◆ Work instructions
Restate the whole listing exactly.

*** Block opens ***

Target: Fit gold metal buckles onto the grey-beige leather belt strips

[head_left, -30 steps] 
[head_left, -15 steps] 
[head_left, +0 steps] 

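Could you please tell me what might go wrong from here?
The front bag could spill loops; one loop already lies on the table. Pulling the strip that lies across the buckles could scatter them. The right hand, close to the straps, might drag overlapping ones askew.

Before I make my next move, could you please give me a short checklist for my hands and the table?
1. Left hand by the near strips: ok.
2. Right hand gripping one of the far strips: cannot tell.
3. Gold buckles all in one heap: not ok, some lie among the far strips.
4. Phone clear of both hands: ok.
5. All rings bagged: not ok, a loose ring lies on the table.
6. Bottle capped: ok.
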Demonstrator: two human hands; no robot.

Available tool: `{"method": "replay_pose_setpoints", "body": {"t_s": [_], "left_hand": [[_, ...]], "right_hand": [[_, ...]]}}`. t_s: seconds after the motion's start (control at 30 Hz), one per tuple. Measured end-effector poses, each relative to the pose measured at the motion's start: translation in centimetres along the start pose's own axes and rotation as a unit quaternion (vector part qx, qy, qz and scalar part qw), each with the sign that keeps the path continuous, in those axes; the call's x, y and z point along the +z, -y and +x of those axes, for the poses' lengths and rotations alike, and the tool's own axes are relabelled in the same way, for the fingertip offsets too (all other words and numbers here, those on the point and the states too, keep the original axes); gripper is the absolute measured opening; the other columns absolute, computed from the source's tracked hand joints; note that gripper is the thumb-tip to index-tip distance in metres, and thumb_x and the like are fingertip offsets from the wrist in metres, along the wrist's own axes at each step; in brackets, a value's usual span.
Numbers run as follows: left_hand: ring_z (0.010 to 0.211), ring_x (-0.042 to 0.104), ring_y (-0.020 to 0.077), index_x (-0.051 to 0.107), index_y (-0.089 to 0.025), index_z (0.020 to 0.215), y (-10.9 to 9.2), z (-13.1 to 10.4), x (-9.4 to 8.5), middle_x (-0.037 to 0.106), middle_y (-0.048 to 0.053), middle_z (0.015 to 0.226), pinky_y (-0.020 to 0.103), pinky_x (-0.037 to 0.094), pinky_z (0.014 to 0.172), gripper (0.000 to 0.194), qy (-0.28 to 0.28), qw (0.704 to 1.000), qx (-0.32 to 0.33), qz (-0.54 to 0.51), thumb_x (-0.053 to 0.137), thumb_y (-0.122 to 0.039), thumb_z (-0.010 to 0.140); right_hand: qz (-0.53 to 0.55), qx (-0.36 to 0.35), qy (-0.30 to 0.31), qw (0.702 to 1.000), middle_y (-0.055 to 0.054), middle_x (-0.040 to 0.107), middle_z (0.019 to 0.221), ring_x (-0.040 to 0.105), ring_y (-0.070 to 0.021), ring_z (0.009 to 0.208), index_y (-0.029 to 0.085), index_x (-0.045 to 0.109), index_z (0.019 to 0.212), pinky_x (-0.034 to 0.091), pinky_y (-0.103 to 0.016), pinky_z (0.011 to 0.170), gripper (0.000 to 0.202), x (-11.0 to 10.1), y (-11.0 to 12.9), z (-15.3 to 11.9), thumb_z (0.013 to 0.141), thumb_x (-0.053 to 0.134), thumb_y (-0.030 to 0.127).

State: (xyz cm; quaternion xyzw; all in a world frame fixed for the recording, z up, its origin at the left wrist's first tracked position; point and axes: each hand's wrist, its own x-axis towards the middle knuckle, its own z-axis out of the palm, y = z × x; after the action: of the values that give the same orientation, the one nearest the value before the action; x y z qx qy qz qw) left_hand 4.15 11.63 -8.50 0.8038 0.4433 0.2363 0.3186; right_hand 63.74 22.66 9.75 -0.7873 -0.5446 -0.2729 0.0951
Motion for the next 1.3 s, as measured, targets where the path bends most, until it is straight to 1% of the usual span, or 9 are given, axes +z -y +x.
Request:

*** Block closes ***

◆ Expected answer
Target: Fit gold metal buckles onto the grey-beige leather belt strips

[head_left, -30 steps] 
[head_left, -15 steps] 
[head_left, +0 steps] 

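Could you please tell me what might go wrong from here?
The front bag could spill loops; one loop already lies on the table. Pulling the strip that lies across the buckles could scatter them. The right hand, close to the straps, might drag overlapping ones askew.

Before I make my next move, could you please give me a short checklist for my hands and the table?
1. Left hand by the near strips: ok.
2. Right hand gripping one of the far strips: cannot tell.
3. Gold buckles all in one heap: not ok, some lie among the far strips.
4. Phone clear of both hands: ok.
5. All rings bagged: not ok, a loose ring lies on the table.
6. Bottle capped: ok.
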Demonstrator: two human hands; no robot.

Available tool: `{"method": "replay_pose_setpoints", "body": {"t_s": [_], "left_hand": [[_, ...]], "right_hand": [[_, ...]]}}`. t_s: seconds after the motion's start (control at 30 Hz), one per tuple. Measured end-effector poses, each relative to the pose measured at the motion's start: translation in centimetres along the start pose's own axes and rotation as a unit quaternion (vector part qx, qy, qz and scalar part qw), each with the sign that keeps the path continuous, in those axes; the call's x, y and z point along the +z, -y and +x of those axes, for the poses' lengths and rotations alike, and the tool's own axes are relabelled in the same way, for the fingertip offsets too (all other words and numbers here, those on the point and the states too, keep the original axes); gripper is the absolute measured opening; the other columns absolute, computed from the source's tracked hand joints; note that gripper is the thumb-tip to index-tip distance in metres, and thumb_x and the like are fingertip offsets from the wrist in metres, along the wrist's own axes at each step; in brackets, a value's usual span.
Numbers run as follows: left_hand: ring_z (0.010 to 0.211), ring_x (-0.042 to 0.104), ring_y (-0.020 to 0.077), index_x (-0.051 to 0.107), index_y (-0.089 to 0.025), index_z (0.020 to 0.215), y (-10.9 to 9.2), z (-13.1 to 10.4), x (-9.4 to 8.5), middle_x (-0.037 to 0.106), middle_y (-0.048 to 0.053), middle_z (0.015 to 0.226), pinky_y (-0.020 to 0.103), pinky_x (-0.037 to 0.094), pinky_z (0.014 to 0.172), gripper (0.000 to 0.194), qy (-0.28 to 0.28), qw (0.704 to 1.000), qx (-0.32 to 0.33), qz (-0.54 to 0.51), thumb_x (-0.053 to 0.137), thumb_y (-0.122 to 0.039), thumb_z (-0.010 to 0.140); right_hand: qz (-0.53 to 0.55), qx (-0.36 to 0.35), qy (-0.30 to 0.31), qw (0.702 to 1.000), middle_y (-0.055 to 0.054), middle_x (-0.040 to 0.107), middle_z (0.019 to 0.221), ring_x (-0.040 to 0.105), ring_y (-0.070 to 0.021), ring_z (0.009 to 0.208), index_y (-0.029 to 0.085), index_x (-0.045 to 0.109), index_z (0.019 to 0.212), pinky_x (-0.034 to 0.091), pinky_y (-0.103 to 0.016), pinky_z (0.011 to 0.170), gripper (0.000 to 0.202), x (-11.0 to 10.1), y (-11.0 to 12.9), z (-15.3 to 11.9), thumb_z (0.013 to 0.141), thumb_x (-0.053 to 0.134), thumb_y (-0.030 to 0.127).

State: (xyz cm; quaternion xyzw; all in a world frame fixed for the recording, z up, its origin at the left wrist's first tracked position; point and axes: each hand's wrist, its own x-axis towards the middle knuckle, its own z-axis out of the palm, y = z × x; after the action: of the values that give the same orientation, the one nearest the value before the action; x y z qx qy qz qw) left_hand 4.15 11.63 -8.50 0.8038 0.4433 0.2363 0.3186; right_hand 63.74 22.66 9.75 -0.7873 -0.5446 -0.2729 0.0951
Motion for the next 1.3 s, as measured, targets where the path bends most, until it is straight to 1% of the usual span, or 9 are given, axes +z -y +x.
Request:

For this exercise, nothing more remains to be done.